%%

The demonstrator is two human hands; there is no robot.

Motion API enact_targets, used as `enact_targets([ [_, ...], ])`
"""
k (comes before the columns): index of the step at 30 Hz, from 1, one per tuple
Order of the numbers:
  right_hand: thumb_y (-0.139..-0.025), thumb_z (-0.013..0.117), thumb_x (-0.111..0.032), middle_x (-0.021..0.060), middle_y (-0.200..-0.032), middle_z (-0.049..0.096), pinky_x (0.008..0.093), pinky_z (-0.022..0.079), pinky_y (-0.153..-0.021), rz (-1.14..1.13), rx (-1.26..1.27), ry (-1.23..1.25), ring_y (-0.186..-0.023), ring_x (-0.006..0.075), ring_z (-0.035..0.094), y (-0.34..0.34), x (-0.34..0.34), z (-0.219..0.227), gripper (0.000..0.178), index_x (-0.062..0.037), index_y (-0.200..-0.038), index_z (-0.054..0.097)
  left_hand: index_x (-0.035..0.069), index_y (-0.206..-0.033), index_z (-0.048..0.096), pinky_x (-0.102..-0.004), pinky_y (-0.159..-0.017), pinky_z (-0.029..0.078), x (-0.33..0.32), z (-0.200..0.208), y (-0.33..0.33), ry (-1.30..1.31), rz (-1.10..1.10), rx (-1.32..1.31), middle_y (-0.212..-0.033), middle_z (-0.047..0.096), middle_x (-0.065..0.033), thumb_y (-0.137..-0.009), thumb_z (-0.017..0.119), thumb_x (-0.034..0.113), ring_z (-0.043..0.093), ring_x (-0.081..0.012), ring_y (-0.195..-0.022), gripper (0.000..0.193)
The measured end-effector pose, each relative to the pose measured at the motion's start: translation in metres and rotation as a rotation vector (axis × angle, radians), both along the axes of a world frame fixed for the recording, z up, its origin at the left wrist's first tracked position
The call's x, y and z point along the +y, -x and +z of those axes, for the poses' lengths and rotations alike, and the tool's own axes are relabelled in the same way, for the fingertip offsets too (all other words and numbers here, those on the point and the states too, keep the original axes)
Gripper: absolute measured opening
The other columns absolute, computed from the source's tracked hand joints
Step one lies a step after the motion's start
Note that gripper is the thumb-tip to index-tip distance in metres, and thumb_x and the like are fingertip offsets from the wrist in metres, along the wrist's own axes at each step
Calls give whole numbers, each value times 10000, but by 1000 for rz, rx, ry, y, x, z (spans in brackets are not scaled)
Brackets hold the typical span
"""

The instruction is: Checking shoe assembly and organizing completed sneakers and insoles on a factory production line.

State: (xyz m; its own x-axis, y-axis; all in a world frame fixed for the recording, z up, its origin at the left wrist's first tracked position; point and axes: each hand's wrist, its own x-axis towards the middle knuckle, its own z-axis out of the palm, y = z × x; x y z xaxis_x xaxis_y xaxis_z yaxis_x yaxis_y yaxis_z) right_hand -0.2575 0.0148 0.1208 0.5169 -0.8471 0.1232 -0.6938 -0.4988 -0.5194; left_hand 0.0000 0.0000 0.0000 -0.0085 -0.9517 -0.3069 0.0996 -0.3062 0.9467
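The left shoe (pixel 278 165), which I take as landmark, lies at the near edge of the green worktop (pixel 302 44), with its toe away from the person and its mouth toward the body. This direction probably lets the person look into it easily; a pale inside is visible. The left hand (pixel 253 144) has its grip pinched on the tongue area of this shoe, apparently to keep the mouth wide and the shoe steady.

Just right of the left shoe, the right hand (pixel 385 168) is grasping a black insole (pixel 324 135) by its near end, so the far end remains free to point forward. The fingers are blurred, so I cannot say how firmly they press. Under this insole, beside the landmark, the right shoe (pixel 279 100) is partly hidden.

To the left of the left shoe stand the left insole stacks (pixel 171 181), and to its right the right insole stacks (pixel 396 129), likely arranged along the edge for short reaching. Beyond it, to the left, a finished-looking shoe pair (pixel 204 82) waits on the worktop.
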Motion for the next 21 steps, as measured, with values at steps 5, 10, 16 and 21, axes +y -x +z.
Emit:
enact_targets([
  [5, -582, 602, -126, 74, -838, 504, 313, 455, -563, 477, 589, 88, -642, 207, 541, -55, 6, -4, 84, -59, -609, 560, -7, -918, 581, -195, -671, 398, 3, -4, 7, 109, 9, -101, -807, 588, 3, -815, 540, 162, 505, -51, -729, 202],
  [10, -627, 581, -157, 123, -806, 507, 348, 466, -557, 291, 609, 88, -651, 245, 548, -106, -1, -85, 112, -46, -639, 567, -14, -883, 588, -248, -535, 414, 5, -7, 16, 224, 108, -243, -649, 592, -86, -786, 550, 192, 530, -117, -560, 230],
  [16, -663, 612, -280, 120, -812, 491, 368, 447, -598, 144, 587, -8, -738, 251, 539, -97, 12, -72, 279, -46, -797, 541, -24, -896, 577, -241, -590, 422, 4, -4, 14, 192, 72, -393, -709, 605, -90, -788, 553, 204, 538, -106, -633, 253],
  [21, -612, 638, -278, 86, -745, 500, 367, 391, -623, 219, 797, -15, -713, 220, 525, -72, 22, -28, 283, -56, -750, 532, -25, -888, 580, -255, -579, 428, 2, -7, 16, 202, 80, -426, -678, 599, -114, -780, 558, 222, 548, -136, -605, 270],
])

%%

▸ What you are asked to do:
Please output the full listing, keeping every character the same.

▸ Response to the exercise:
The demonstrator is two human hands; there is no robot.

Motion API enact_targets, used as `enact_targets([ [_, ...], ])`
"""
k (comes before the columns): index of the step at 30 Hz, from 1, one per tuple
Order of the numbers:
  right_hand: thumb_y (-0.139..-0.025), thumb_z (-0.013..0.117), thumb_x (-0.111..0.032), middle_x (-0.021..0.060), middle_y (-0.200..-0.032), middle_z (-0.049..0.096), pinky_x (0.008..0.093), pinky_z (-0.022..0.079), pinky_y (-0.153..-0.021), rz (-1.14..1.13), rx (-1.26..1.27), ry (-1.23..1.25), ring_y (-0.186..-0.023), ring_x (-0.006..0.075), ring_z (-0.035..0.094), y (-0.34..0.34), x (-0.34..0.34), z (-0.219..0.227), gripper (0.000..0.178), index_x (-0.062..0.037), index_y (-0.200..-0.038), index_z (-0.054..0.097)
  left_hand: index_x (-0.035..0.069), index_y (-0.206..-0.033), index_z (-0.048..0.096), pinky_x (-0.102..-0.004), pinky_y (-0.159..-0.017), pinky_z (-0.029..0.078), x (-0.33..0.32), z (-0.200..0.208), y (-0.33..0.33), ry (-1.30..1.31), rz (-1.10..1.10), rx (-1.32..1.31), middle_y (-0.212..-0.033), middle_z (-0.047..0.096), middle_x (-0.065..0.033), thumb_y (-0.137..-0.009), thumb_z (-0.017..0.119), thumb_x (-0.034..0.113), ring_z (-0.043..0.093), ring_x (-0.081..0.012), ring_y (-0.195..-0.022), gripper (0.000..0.193)
The measured end-effector pose, each relative to the pose measured at the motion's start: translation in metres and rotation as a rotation vector (axis × angle, radians), both along the axes of a world frame fixed for the recording, z up, its origin at the left wrist's first tracked position
The call's x, y and z point along the +y, -x and +z of those axes, for the poses' lengths and rotations alike, and the tool's own axes are relabelled in the same way, for the fingertip offsets too (all other words and numbers here, those on the point and the states too, keep the original axes)
Gripper: absolute measured opening
The other columns absolute, computed from the source's tracked hand joints
Step one lies a step after the motion's start
Note that gripper is the thumb-tip to index-tip distance in metres, and thumb_x and the like are fingertip offsets from the wrist in metres, along the wrist's own axes at each step
Calls give whole numbers, each value times 10000, but by 1000 for rz, rx, ry, y, x, z (spans in brackets are not scaled)
Brackets hold the typical span
"""

The instruction is: Checking shoe assembly and organizing completed sneakers and insoles on a factory production line.

State: (xyz m; its own x-axis, y-axis; all in a world frame fixed for the recording, z up, its origin at the left wrist's first tracked position; point and axes: each hand's wrist, its own x-axis towards the middle knuckle, its own z-axis out of the palm, y = z × x; x y z xaxis_x xaxis_y xaxis_z yaxis_x yaxis_y yaxis_z) right_hand -0.2575 0.0148 0.1208 0.5169 -0.8471 0.1232 -0.6938 -0.4988 -0.5194; left_hand 0.0000 0.0000 0.0000 -0.0085 -0.9517 -0.3069 0.0996 -0.3062 0.9467
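The left shoe (pixel 278 165), which I take as landmark, lies at the near edge of the green worktop (pixel 302 44), with its toe away from the person and its mouth toward the body. This direction probably lets the person look into it easily; a pale inside is visible. The left hand (pixel 253 144) has its grip pinched on the tongue area of this shoe, apparently to keep the mouth wide and the shoe steady.

Just right of the left shoe, the right hand (pixel 385 168) is grasping a black insole (pixel 324 135) by its near end, so the far end remains free to point forward. The fingers are blurred, so I cannot say how firmly they press. Under this insole, beside the landmark, the right shoe (pixel 279 100) is partly hidden.

To the left of the left shoe stand the left insole stacks (pixel 171 181), and to its right the right insole stacks (pixel 396 129), likely arranged along the edge for short reaching. Beyond it, to the left, a finished-looking shoe pair (pixel 204 82) waits on the worktop.
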Motion for the next 21 steps, as measured, with values at steps 5, 10, 16 and 21, axes +y -x +z.
Emit:
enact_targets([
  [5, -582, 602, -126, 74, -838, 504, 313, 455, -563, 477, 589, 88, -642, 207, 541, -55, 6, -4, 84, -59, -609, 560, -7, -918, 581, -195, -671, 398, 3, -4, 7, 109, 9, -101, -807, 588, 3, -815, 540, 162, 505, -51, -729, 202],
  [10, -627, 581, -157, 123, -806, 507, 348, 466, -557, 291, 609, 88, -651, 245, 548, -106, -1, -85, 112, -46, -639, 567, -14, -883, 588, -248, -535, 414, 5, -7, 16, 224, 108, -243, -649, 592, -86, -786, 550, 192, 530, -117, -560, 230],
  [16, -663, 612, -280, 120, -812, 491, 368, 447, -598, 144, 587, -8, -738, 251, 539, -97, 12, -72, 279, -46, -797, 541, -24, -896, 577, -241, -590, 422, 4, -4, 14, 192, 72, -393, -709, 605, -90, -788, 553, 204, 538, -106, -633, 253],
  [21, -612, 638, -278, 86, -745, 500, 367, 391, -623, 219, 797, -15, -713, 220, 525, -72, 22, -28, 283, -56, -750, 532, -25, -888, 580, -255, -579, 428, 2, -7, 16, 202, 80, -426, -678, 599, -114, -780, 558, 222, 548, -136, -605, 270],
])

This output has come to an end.